O Brasil não acredita que todas as comunicações das Partes não-Anexo I serão assim tão abrangentes. Muitos outros países optarão por elaborar suas comunicações nacionais de forma mais simples, com base em estimativas e utilizando fatores default do IPCC na ausência de dados precisos. Para o Brasil, contudo, tendo em vista a extensão das suas florestas e a dinâmica e a diversidade das suas atividades econômicas, essa abordagem não seria apropriada. A metodologia do IPCC para o inventário de emissões, especialmente no tocante ao setor de mudança no uso da terra e florestas, ainda é relativamente vaga. Como essa metodologia prevê o uso de valores default e poderia, em princípio, ser utilizada para justificar uma abordagem rápida "de escritório" na elaboração de um inventário nacional, ela, claramente, não se justifica em bases técnicas, científicas ou políticas no caso do Brasil. Na realidade, é necessário aperfeiçoar vários aspectos da metodologia existente de forma a obter dados mais precisos sobre, por exemplo, as emissões do desflorestamento. O Brasil tem cerca de um terço das florestas tropicais do mundo e uma estimativa precisa da taxa de desflorestamento bruto e líquido é, por si só, uma realização importante tanto para o Brasil quanto para a comunidade internacional, com implicações que vão além da esfera da mudança do clima.
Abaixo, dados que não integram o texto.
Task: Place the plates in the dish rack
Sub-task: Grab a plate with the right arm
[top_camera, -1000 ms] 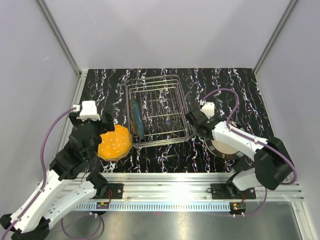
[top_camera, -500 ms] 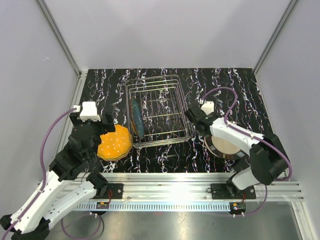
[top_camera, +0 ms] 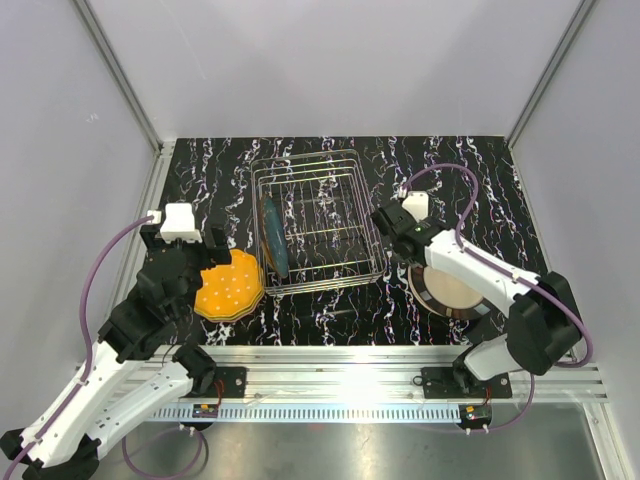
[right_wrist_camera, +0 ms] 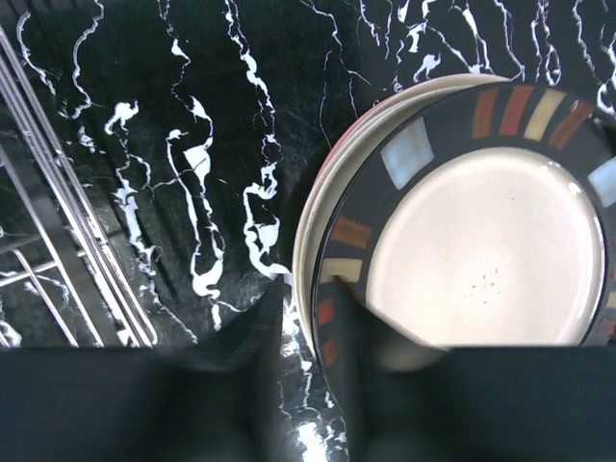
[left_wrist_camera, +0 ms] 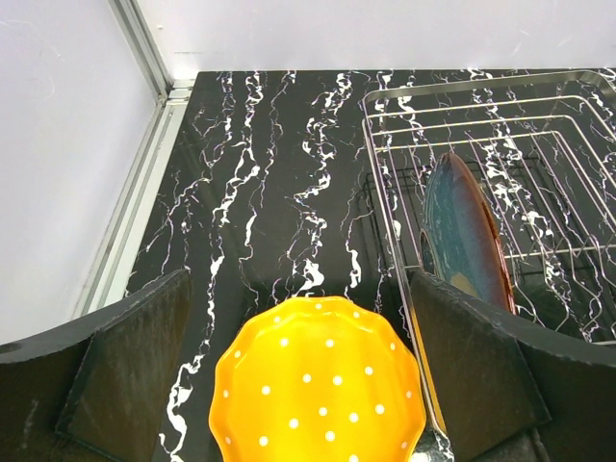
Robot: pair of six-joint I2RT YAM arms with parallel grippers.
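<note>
An orange scalloped plate with white dots [top_camera: 233, 286] lies flat on the table left of the dish rack [top_camera: 330, 190]; it also shows in the left wrist view [left_wrist_camera: 322, 385]. My left gripper [top_camera: 200, 265] [left_wrist_camera: 298, 279] hangs above it, wide open and empty, a finger on each side. A blue plate [top_camera: 273, 238] [left_wrist_camera: 462, 226] stands upright in the rack's left slot. A plate stack [top_camera: 450, 292] lies right of the rack; its top plate [right_wrist_camera: 481, 260] has a dark rim with coloured blocks and a cream centre. My right gripper [top_camera: 400, 238] [right_wrist_camera: 308, 289] hovers over the stack's left rim, narrowly open and empty.
The silver wire rack also shows at the left of the right wrist view [right_wrist_camera: 58, 192] and at the right of the left wrist view [left_wrist_camera: 568, 125]. The black marbled table [top_camera: 200, 180] is ringed by grey walls and an aluminium rail [top_camera: 330, 365] at the near edge.
My right gripper has moved back and a little left, away from the plate stack toward the rack's right side. The left arm and the plates have not moved.
</note>
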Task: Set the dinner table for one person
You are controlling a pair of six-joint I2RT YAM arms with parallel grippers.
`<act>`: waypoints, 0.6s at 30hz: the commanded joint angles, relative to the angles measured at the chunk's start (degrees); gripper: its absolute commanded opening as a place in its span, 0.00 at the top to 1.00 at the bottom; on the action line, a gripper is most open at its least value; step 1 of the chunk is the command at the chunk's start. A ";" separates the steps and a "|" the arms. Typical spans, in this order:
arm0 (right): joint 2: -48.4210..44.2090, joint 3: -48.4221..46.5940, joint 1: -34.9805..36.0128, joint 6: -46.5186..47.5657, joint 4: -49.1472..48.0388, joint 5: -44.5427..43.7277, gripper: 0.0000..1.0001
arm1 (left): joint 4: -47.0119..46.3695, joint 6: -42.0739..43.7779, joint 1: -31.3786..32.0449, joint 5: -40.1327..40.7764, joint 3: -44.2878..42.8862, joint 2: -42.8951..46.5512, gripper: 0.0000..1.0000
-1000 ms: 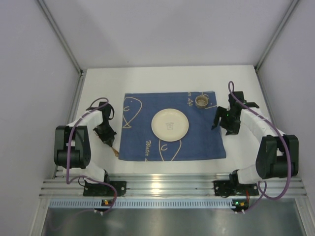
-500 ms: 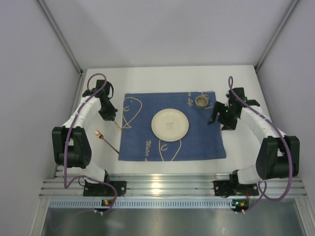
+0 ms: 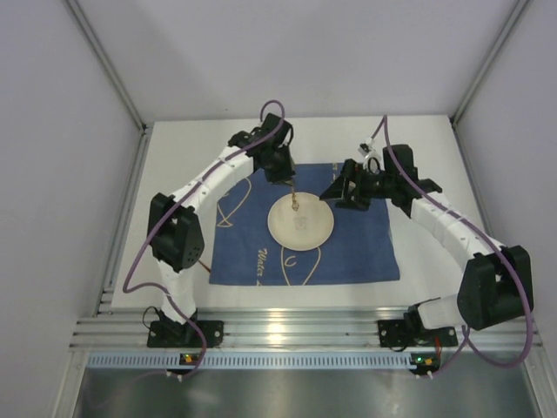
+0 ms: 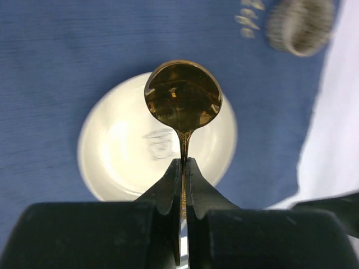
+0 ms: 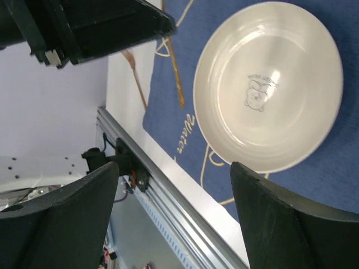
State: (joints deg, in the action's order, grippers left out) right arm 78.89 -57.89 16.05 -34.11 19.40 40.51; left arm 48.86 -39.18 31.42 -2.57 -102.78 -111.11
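Note:
My left gripper [image 3: 285, 180] is shut on the handle of a gold spoon [image 3: 296, 202]. It holds the spoon above the far part of the cream plate [image 3: 305, 228], bowl pointing away from the fingers [image 4: 183, 102]. The plate sits mid blue placemat [image 3: 365, 252] on the white dinner table [image 3: 174, 165]. My right gripper [image 3: 334, 192] is open and empty, hovering over the placemat just right of the plate; its view shows the plate [image 5: 269, 84] beyond the spread fingers [image 5: 61, 218]. A small grey cup [image 4: 300, 25] stands at the placemat's far right corner.
A second gold utensil [image 5: 136, 78] lies on the table beside the placemat's left edge. Grey walls close in the table at the back and both sides. A metal rail [image 3: 296, 329] runs along the near edge.
My left arm has swung from the table's left side to over the plate, carrying the spoon. My right gripper has moved left, over the placemat toward the plate.

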 commanded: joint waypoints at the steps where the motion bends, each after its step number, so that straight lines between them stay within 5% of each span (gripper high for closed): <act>1: 1.26 -1.70 2.40 -5.53 -10.69 2.73 0.19 | -1.22 -1.60 2.24 -4.98 -7.33 -1.30 1.00; 11: 4.78 -0.56 4.51 -6.94 -14.48 0.18 0.34 | -2.19 -3.89 6.02 -8.33 -11.48 -3.24 1.00; 18: 5.22 -0.65 4.60 -6.94 -14.74 -1.22 0.55 | -5.35 -5.29 6.37 -10.52 -7.17 -0.87 1.00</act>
State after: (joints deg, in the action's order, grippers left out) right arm 83.77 -57.80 19.88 -41.15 8.34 40.07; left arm 46.35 -42.63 37.41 -10.94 -111.18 -114.89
É importante também enfatizar que, de acordo com o Artigo 12.5, o prazo final para a submissão da Comunicação Nacional do Brasil deve ser de 3 (três) anos após a entrada em vigor da Convenção para o Brasil ou três anos a partir da liberação de recursos pelo mecanismo financeiro. Em vista do fato de que se consome um tempo razoável na elaboração de projetos de acordo com os critérios do GEF para que possam ser aceitos para consideração por esse mecanismo, é mais provável que a segunda condição prevaleça, ou seja, apenas após três anos a partir da data de aprovação do projeto brasileiro é que a nossa comunicação nacional será entregue. Como efeito indesejado, haverá um possível atraso em todo o processo de implementação da Convenção, possivelmente influenciando a atitude de outras Partes não-Anexo I da Convenção.